Re: Extended Prefetching using Asynchronous IO - proposal and patch

From: johnlumby <johnlumby(at)hotmail(dot)com>
To: Claudio Freire <klaussfreire(at)gmail(dot)com>, Heikki Linnakangas <hlinnakangas(at)vmware(dot)com>, pgsql hackers <pgsql-hackers(at)postgresql(dot)org>
Subject: Re: Extended Prefetching using Asynchronous IO - proposal and patch
Date: 2014-06-01 00:44:28
Message-ID: BLU436-SMTP6AB1FF61C05A13A944357A3210@phx.gbl
Views: Raw Message | Whole Thread | Download mbox | Resend email
Thread:
Lists: pgsql-general pgsql-hackers

On 05/30/14 09:36, Claudio Freire wrote:
> On Fri, May 30, 2014 at 4:15 AM, Heikki Linnakangas
> <hlinnakangas(at)vmware(dot)com> wrote:
>> I see no such a rule in the man pages of any of the functions
involved. And it wouldn't matter anyway; the behavior is exactly the
same if you aio_error() first.

You are completely correct and I was wrong.
For the case of different-process,
It is not the order of the aio calls that makes it work/not work,
it is whether it polls with a timeout.
I think I was confusing this with a rule concerning order for
calling aio_return.

>>>>> We don't want polling... And even if we did, calling aio_suspend() in a
>>>>> way
>>>>> that's known to be broken, in a loop, is a pretty crappy way of polling.
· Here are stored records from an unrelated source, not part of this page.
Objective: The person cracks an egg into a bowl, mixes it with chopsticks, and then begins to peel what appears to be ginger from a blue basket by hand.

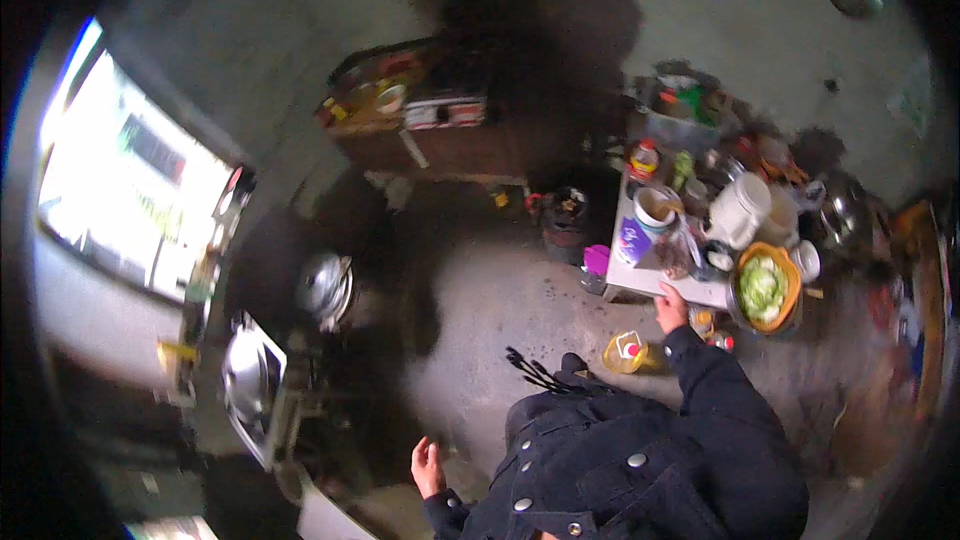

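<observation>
My left hand (427,470) hangs low over the floor, away from the furniture, with its fingers loosely apart and nothing in it. My right hand (672,309) is by the front edge of a low white table (637,281), and I see nothing held in it. Just right of it stand small jars (702,322). A plastic jug of yellow oil (625,354) with a red cap is on the floor below. At the table's corner, an orange basket (787,277) of chopped green vegetable (762,291) rests in a metal bowl (739,315).
The table carries a white bucket (654,208), a purple packet (634,241) and a white pitcher (741,206). A lidded pot (328,289) and a wok lid (251,375) on a stand are at left. A brown cabinet (465,146) stands at the back.
</observation>
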`<action>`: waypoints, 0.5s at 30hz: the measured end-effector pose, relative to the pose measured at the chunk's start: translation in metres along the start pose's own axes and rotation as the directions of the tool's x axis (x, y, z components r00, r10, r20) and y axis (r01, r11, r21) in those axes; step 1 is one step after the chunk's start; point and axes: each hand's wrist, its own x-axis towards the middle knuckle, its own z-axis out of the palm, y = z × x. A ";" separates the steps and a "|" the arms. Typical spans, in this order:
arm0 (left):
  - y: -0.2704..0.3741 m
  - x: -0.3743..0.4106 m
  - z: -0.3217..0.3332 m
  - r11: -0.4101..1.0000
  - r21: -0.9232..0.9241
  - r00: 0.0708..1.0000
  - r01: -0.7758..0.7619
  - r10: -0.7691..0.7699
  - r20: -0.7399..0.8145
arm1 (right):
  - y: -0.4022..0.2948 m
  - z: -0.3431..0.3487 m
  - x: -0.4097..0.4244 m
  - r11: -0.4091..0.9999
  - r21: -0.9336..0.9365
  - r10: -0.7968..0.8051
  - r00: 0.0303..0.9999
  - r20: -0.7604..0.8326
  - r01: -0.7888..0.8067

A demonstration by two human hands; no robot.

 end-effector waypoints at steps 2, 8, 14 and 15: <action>0.038 0.021 0.008 0.998 -0.004 0.998 0.063 -0.063 0.021 | 0.022 0.030 0.025 0.991 0.009 -0.131 0.991 0.039 0.131; 0.112 0.086 0.053 0.993 0.088 0.994 -0.078 0.071 0.088 | -0.009 0.062 0.045 0.939 -0.303 -0.073 0.956 0.285 0.162; 0.127 0.146 0.091 0.975 0.169 0.947 -0.144 0.086 0.310 | -0.048 0.027 0.011 0.946 -0.269 0.233 0.957 0.172 -0.182; 0.133 0.156 0.097 0.979 0.126 0.931 -0.157 0.104 0.351 | -0.061 0.017 0.001 0.931 -0.255 0.304 0.942 0.144 -0.262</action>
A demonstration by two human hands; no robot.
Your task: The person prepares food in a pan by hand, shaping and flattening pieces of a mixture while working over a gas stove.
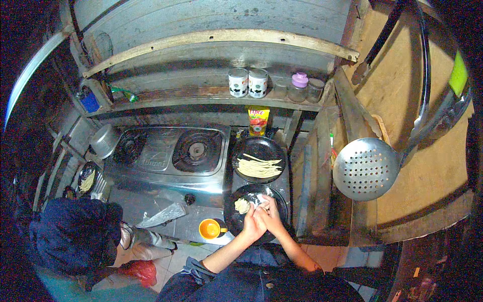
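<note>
Above a floured black plate, my left hand and my right hand are pressed together. Between their fingers shows a small piece of pale dough, mostly covered by the fingers. A larger lump of dough rests on the same plate, just left of my fingertips. White flour is scattered over the plate's middle. Beyond it, a second black plate carries several thin dough strips laid side by side.
An orange cup stands left of my forearm, near a clear plastic bag. A two-burner gas stove fills the left. A person in a dark hood is close at left. A perforated skimmer hangs at right.
</note>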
I have made a change to the complete_aio functions
to use polling *only* if the caller is not the originator of the aio_read.
If it is the originator, it now calls aio_suspend with no timeout
(i.e. wait till complete).
The loop also now checks for the EINTR case which someone
pointed out.

In my test runs, with a debug message in FileCompleteaio to tell me
whether caller is or is not the originator of the aio_read,
I see > 99.8% of calls are from originator and only < 0.2% are not.
e.g. (samples from two backends)

different : 10
same : 11726

different : 38
same : 12105

new patch based on today 140531 is attached,

This improves one of my benchmarks by about 10% throughput,
and now shows an overall 23% improvement relative to existing code with
posix_fadvise.

So hopefully this addresses your performance concern.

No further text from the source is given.